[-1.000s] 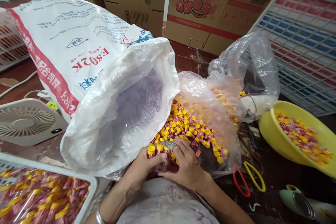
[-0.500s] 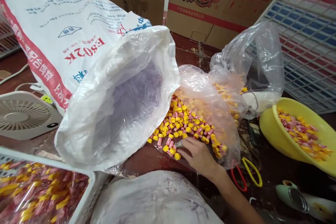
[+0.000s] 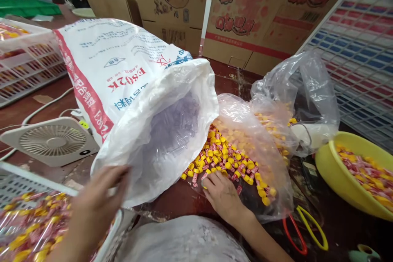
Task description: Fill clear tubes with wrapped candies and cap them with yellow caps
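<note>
A white woven sack point(image 3: 123, 49) lies with its mouth towards me, clear plastic tubes point(image 3: 175, 123) inside. My left hand point(image 3: 104, 196), smeared by motion, is in front of the sack's lower left rim; its fingers are too blurred to read. To the right, small yellow-capped pieces with red-and-white wrapping point(image 3: 221, 151) spill from a clear plastic bag point(image 3: 264, 151). My right hand point(image 3: 222, 196) rests at the near edge of this pile, fingers bent down on the pieces; what its fingertips hold, if anything, is hidden.
A white basket point(image 3: 67, 182) of filled tubes stands at the lower left, below a small fan point(image 3: 55, 141). On the right are a yellow bowl point(image 3: 328, 163), red scissors-like loops point(image 3: 296, 233) and a wire rack point(image 3: 362, 61). Cardboard boxes point(image 3: 245, 16) line the back.
My left hand has come into view over the basket and sack rim. My right hand stays at the pile, its fingers now more bent. The view has shifted, showing more on the left.
</note>
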Available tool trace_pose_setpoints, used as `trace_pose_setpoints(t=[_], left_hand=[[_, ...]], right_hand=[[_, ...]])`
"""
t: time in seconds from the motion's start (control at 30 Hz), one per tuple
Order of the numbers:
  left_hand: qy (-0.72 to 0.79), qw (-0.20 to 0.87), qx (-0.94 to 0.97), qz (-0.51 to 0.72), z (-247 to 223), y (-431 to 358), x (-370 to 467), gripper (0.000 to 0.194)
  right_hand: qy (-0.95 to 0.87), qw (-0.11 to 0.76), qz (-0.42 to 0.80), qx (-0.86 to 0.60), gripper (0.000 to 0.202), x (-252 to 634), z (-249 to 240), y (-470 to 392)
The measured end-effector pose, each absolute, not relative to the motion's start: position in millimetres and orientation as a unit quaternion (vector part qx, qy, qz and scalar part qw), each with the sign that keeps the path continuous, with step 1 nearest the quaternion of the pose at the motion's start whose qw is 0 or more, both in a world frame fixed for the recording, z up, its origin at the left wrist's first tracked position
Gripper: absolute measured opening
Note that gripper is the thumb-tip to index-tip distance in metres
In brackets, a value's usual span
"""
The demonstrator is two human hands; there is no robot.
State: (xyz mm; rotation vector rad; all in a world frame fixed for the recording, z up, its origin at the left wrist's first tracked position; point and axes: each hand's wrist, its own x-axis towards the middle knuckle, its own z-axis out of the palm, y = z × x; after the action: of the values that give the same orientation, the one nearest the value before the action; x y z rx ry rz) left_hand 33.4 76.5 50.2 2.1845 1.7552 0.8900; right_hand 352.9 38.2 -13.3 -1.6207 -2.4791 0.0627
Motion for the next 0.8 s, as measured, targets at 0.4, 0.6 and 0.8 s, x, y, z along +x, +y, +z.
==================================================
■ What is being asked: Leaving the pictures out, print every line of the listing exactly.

■ Expected output:
[-1.000s] 
[-0.500s] 
[+0.000s] 
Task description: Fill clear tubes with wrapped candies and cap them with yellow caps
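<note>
A white woven sack point(image 3: 123, 49) lies with its mouth towards me, clear plastic tubes point(image 3: 175, 123) inside. My left hand point(image 3: 104, 196), smeared by motion, is in front of the sack's lower left rim; its fingers are too blurred to read. To the right, small yellow-capped pieces with red-and-white wrapping point(image 3: 221, 151) spill from a clear plastic bag point(image 3: 264, 151). My right hand point(image 3: 222, 196) rests at the near edge of this pile, fingers bent down on the pieces; what its fingertips hold, if anything, is hidden.
A white basket point(image 3: 67, 182) of filled tubes stands at the lower left, below a small fan point(image 3: 55, 141). On the right are a yellow bowl point(image 3: 328, 163), red scissors-like loops point(image 3: 296, 233) and a wire rack point(image 3: 362, 61). Cardboard boxes point(image 3: 245, 16) line the back.
My left hand has come into view over the basket and sack rim. My right hand stays at the pile, its fingers now more bent. The view has shifted, showing more on the left.
</note>
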Available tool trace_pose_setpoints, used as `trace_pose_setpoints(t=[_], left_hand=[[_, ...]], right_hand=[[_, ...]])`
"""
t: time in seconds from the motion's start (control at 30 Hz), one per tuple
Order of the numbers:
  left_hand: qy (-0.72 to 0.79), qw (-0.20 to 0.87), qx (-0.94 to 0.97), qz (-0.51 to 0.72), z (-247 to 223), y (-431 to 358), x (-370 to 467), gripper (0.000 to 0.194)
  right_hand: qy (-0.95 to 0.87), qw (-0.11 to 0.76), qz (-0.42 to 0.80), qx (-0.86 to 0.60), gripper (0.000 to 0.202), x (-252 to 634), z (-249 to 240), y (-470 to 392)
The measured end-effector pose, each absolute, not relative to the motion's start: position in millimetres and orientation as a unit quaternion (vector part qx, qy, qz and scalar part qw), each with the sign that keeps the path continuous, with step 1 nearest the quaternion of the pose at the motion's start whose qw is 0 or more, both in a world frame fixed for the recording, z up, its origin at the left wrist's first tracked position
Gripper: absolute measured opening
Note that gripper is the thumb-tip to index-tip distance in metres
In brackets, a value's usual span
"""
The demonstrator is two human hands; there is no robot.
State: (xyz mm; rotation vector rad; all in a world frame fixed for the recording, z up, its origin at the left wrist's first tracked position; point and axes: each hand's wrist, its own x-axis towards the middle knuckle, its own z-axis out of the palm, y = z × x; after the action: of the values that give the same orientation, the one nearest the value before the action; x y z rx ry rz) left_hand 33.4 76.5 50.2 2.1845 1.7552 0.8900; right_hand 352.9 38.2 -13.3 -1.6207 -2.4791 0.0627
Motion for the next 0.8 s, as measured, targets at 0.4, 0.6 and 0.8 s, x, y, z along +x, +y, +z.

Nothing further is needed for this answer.